Former state senator John Scott of St. Louis used to remind colleagues during his senate days that “One man with courage constitutes a majority.” Various sources attribute that quote to Andrew Jackson or to Thomas Jefferson, whose comment that “One man with courage is a majority” is a light variation.
Every now and then those of us who cover the Senate see that principle come to life. It’s happening now as St. Louis Senator Jim Lembke is leading an effort to kill a bill that would benefit an estimated 23,000 Missourians.
He has two or three allies but he’s the leader of the small band.
Lembke believes that he can send a message to Washington telling Congress to quit the egregious overspending that has created a gigantic budget deficit if he keeps Missouri from accepting $81 million dollars that will give long-term unemployed Missourians another twenty weeks of benefits. He also argues that the extension will mean some people could draw benefits for 99 weeks, almost two years.
Regardless, Lembke is the majority of one and he has threatened to be a majority of one as the state budget process moves along.
There are other variations of the Jackson/Jefferson quote that Senator Scott used. The 16th century Presbyterian clergyman, John Knox (no, his greatest claim to fame is NOT that he founded a bunch of retirement villages), said, “A man with God is always in the majority.” And Henry David Thoreau remarked, “Any man more right than his neighbors constitutes a majority of one.”
Lembke clearly thinks he is “more right than his neighbors.” We have not heard him proclaim yet that his majority comes from being “with God,” however.

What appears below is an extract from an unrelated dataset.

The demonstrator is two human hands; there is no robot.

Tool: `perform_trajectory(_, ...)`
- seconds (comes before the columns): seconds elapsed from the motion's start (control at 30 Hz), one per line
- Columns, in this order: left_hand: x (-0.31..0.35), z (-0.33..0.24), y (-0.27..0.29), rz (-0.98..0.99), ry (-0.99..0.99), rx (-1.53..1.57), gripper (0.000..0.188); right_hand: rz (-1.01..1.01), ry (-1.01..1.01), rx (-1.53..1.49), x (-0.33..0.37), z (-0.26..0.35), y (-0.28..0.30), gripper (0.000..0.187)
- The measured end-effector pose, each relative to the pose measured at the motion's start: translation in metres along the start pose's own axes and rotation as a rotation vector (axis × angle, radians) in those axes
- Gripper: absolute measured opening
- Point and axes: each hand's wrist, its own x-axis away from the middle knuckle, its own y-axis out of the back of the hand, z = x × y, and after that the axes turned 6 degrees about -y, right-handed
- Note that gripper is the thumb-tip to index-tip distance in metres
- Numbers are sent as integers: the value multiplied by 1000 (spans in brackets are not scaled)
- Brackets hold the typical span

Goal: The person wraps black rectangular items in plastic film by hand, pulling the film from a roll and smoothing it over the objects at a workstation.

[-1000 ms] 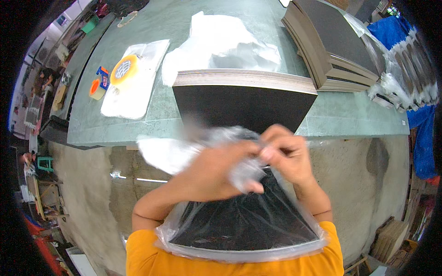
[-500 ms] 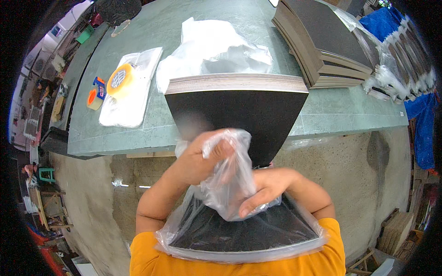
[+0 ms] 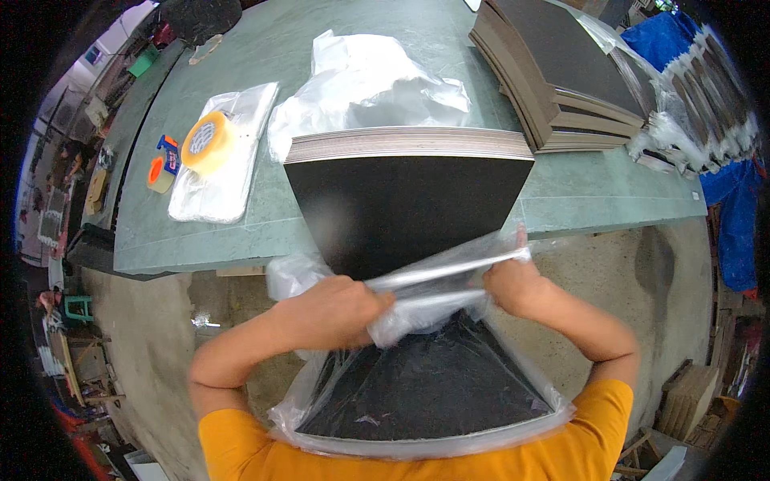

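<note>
My left hand (image 3: pixel 341 311) is closed round a bunched part of a clear plastic bag (image 3: pixel 429 289). My right hand (image 3: pixel 513 282) grips the bag's edge, which is stretched in a band between both fists. The lower part of the bag covers a black board (image 3: pixel 425 389) lying against my body. Just beyond my hands, a thick stack of black boards (image 3: pixel 409 200) leans at the table's front edge, its pale layered edges facing up. The band of plastic crosses in front of the stack's lower part.
On the green table (image 3: pixel 593 196), a roll of tape (image 3: pixel 207 144) rests on flat clear bags (image 3: pixel 233 188), beside a tape dispenser (image 3: pixel 163 167). Crumpled white plastic (image 3: pixel 369 88) lies behind the stack. More black boards (image 3: pixel 569 60) are piled at the far right, near wrapped bundles (image 3: pixel 710 96).
My hands have moved apart, the left one leftward and the right one up and to the right. The bag's gathered plastic is now pulled out wide between them.
</note>
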Motion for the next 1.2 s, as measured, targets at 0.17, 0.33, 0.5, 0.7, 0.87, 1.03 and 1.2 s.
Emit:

It is not that Senator Lembke is a majority of one among 34 senators that bothers some of his colleagues and others; it is that he has assumed the role of being a majority of one among 23,000 people who are seeing hopes of another twenty weeks of benefits fade because of his position.
Observers can mull over several things as they watch his efforts.
He was elected to the Senate in 2008 by a mere 100 votes out of almost 90,000 votes cast in his district. Is that enough of a mandate that someone in his position can block benefits to 23,000 Missourians?
Does his effort to send a message to Washington about overspending have any real significance, given that the money involved in this bill would be distributed to jobless people in other states, not used to reduce the federal deficit? One fellow senator has remarked that he resents the idea that some of the money that could have been used to help Missourians will go instead to help unemployed Kansans.
We have watched the Missouri legislature for more than 35 years send messages to Washington about this or that issue. There is no empirical evidence that Washington has given a rat’s patootie what the Missouri legislature thinks it should do. If Missouri becomes the only state to reject these federal funds, will that be more convincing?
Washington seems to have gotten a pretty good message already from the 2010 congressional elections. Will it matter that one state senator from Missouri thinks his message will be even more convincing?
The Missouri Senate does have the power to cut off debate and immediately vote on an issue. It’s a parliamentary move called “moving the previous question.” But the senate uses that power sparingly because senators are aware that the Golden Rule applies in senate debate–and they do not want to have done unto them what they have done unto others. Unless it is done unto the minority. There have been several times in recent years when a PQ has been called but (without looking at the list which is at the capitol and we’re at our main office), it has never been called on a member of the majority party. And Lembke is a member of the majority party.
The filibuster is a respected parliamentary technique designed to keep the majority from running over the minority. It becomes more effective when time runs short for a decision on an issue. Senators come under increasing pressure to either drop the bill from consideration or compromise with opponents as filibusters continue. If there is no compromise possible, the PQ becomes an increasingly important possibility.
Then there is next year, an election year. Will the 23,000 affected Missourians and their friends and relatives retaliate at the polls, not only against Lembke but against his party? Lembke’s message to Washington also is a message to others. Which is most important, politically?
For Joe and Josephine Missouri, this is probably not a matter that is likely to consume much of their attention–unless Joe or Josephine is among the 23,000. But for the political junkies at the senate press table, this kind of political chemistry test is interesting drama.
Our legislators are gone for a week of spring break. But that doesn’t mean they’re not talking among themselves about whether they can allow Lembke’s majority of one to deny 23,000 people throughout the other 33 congressional districts continued jobless benefits in a slowly-recovering economy.
It’s not just politics. It’s people, people with their needs and their purposes. In this case the needs of
23,000 do not match the purposes of one.
What we are seeing is an example of another famous quotation. Winston Churchill, in the House of Commons on November 11, 1947 remarked, “No one pretends that democracy is perfect or all-wise. Indeed, it has been said that democracy is the worst form of government except all those other forms that have been tried from time to time.”
This is one of those times when we’re seeing that observation played out right in front of us.